**ASSIGNMENT**
The answer must consist only of the lines from the line with "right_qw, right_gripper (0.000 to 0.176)" to the line with "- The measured", both included, exactly as they stand below.

━━━ PROVIDED DATA ━━━

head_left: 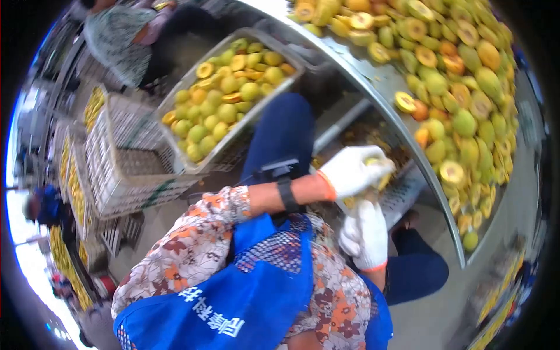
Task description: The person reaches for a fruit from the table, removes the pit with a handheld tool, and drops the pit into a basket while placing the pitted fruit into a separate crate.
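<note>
My left hand, in a white knit glove with an orange cuff, has its fingers curled round a yellow peach, which is partly hidden by the glove. Just below it is my right hand, gloved the same way, with fingers closed and thumb side up towards the fruit. What it grips, if anything, is hidden and blurred. Both hands are in front of my body, beside the metal rim of a table heaped with halved and whole yellow-green peaches.
A white crate of peaches stands by my knee. Beside it are a white plastic basket and more fruit-filled crates. Another person sits at the upper left. Fruit scraps lie under the table edge.
</note>
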`<state>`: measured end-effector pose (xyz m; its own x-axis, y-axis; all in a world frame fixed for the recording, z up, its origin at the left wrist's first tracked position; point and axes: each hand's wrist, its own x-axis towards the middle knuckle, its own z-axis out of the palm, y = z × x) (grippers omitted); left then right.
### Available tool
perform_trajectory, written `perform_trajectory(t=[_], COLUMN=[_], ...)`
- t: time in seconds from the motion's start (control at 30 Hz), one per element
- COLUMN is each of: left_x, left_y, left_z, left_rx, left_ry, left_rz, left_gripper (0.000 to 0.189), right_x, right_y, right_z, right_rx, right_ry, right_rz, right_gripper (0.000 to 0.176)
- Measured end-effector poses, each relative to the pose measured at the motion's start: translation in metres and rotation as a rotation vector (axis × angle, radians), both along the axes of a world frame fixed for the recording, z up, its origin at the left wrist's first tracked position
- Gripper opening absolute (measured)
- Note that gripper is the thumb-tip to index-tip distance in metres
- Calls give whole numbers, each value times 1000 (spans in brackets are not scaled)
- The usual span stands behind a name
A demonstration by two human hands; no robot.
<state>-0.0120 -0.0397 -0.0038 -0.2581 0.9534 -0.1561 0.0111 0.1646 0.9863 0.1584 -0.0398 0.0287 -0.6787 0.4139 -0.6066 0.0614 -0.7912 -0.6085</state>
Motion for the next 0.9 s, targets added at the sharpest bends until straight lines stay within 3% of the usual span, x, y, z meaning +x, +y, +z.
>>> perform_trajectory(t=[0.13, 0.2, 0.27, 0.33, 0.43, 0.5, 0.6, 0.67, 0.8, 0.87, 0.9], left_x=[9, 6, 2, 6, -1, -10, -27, -34, -33, -41, -60], left_y=[-11, -6, -7, -10, 0, 6, 5, 3, -7, -12, -20], left_z=[3, 2, -1, -11, -14, -15, -6, 2, 17, 22, 29], left_rx=[221, 73, 83, 335, 365, 399, 410, 497, 595, 406, 426], left_ry=[341, 129, -293, -104, -180, -476, -547, -519, -587, -1214, -1147], left_rz=[113, 29, -71, 25, -24, -249, -420, -413, -187, 178, 254], left_gripper=[26, 22, 21, 22, 24, 27, 31, 32, 35, 36, 42], right_x=[12, 14, 18, 17, 15, 15, 9, 2, -17, -19, -24], right_y=[-2, 0, 3, 4, 8, 7, 5, 4, 13, 8, 9], right_z=[-9, -8, -7, -6, -7, -16, -12, -8, 4, 2, 8], right_rx=[-186, -220, -329, -441, -502, -492, -481, -402, -396, -283, -273], right_ry=[62, 131, 215, 295, 414, 485, 549, 587, 629, 692, 671], right_rz=[79, 86, 88, 83, 61, 115, 143, 212, 302, 399, 397], right_gripper=[37, 40, 39, 37, 43, 46, 48, 43, 40, 42, 42])
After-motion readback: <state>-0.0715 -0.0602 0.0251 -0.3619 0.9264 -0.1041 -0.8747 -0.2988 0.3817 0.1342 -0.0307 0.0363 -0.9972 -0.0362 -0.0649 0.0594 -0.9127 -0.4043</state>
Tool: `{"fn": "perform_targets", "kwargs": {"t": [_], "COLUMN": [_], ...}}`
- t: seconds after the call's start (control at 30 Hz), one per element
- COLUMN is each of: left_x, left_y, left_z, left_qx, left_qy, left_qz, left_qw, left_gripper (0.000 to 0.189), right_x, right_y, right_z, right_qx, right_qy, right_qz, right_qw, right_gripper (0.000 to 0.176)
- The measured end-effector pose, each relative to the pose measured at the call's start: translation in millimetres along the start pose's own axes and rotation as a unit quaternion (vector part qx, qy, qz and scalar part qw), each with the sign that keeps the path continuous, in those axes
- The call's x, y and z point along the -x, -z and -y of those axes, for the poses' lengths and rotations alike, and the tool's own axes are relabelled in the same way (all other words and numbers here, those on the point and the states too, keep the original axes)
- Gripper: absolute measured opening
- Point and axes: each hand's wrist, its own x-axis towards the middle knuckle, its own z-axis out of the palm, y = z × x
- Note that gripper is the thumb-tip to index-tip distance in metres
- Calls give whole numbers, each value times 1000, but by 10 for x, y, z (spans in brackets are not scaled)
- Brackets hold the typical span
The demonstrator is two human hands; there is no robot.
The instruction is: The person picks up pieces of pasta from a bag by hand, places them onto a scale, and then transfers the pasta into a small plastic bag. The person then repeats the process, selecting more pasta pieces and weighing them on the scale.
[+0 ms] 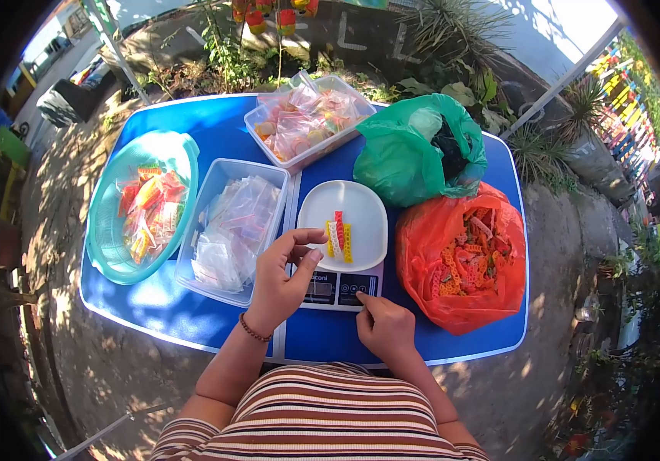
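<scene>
A kitchen scale [372, 278] lies on the table in front of me, with a white square tray [368, 203] on top. On the tray rest a few perforated strips: a red one [338, 221], a whitish one [334, 237] and a yellow one [347, 242]. My left hand [277, 278] hovers at the tray's left edge, thumb and fingers apart, holding nothing. My right hand [387, 326] is closed except for the index finger, whose tip is at the buttons on the scale's front panel. Part of the scale's display is behind my left thumb.
A clear tub of small plastic bags [238, 230] stands left of the scale. Further left is a teal basket [98, 223] with filled packets. Behind is a tub of filled packets [307, 123]. Green [399, 154] and red [422, 284] plastic bags sit at right; the red holds colourful pieces.
</scene>
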Motion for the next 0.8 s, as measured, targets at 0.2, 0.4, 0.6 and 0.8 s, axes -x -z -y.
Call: {"fn": "perform_targets", "kwargs": {"t": [0.2, 0.4, 0.6, 0.8], "left_x": [10, 20, 17, 25], "left_y": [8, 24, 32, 26], "left_z": [7, 4, 12, 54], "left_qx": [0, -2, -5, -2], "left_qy": [0, 9, 4, 3], "left_qz": [4, 3, -1, 3], "left_qw": [1000, 1000, 1000, 1000], "left_gripper": [26, 26, 27, 27], "right_x": [42, 37, -92, -371], "right_y": [3, 21, 127, 238], "right_z": [-16, -45, -38, 7], "right_qx": [-32, -40, -67, -84], "right_qy": [17, 10, 9, 11], "right_qz": [24, 19, -10, -8], "right_qw": [999, 999, 998, 996], "right_gripper": [23, 18, 14, 15]}}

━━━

**WRITTEN RESPONSE**
- COLUMN is each of: left_x, left_y, left_z, left_qx, left_qy, left_qz, left_qw, left_gripper (0.000 to 0.189), right_x, right_y, right_z, right_qx, right_qy, right_qz, right_qw, right_gripper (0.000 to 0.176)
- The measured end-effector pose, each relative to the pose measured at the call's start: translation in millimetres along the start pose's own axes and rotation as a unit quaternion (vector part qx, qy, qz and scalar part qw), each with the sign that keeps the path continuous, in those axes

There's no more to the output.